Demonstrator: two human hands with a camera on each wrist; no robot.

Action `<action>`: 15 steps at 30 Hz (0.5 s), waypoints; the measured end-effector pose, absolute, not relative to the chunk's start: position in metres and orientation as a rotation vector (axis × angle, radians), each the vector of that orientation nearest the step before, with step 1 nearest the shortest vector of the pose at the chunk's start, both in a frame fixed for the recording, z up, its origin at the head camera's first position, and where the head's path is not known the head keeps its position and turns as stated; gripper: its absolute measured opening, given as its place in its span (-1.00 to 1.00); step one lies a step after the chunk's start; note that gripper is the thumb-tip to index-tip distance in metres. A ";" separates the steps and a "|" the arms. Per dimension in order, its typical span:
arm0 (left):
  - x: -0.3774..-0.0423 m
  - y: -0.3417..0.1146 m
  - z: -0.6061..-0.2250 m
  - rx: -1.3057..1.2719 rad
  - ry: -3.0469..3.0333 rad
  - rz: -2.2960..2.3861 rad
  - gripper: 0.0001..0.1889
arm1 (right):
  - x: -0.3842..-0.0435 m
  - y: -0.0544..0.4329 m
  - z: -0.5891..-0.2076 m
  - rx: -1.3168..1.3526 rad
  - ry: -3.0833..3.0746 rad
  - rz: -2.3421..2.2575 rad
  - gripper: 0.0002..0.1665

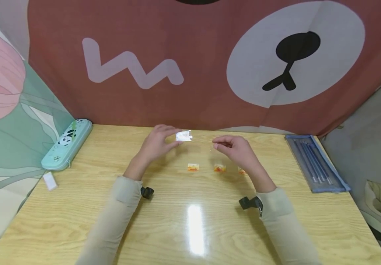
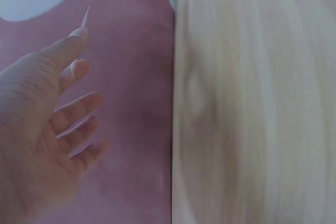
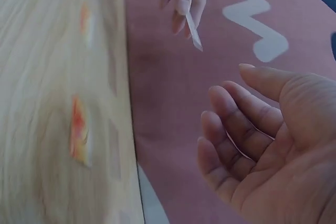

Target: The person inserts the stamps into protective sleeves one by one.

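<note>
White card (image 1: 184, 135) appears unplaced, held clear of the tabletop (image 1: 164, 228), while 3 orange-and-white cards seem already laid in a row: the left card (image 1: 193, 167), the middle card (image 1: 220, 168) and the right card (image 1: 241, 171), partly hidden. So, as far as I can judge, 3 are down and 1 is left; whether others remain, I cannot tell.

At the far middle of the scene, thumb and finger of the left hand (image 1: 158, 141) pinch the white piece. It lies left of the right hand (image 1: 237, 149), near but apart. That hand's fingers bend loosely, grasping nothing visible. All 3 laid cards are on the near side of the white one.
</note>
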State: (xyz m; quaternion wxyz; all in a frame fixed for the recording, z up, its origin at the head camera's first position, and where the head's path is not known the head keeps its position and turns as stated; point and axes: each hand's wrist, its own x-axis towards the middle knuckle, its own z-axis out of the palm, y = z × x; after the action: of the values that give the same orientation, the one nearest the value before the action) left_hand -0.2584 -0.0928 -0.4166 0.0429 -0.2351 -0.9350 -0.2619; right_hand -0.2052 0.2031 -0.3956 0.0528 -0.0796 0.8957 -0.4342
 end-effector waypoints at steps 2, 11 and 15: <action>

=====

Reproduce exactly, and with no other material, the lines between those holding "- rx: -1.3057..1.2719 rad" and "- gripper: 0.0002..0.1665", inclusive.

  - rx: -1.3057..1.2719 rad
  - ry: -3.0469..3.0333 rad
  - rz: -2.2960..2.3861 rad
  - gripper: 0.0001..0.1889
arm1 (right):
  - x: -0.3842..-0.0435 m
  - y: -0.0544..0.4329 m
  - z: -0.5891..-0.2076 m
  - rx: -1.3168..1.3526 rad
  - ry: -3.0833..3.0746 rad
  - rz: -2.3421..2.2575 rad
  - gripper: 0.0002..0.1665

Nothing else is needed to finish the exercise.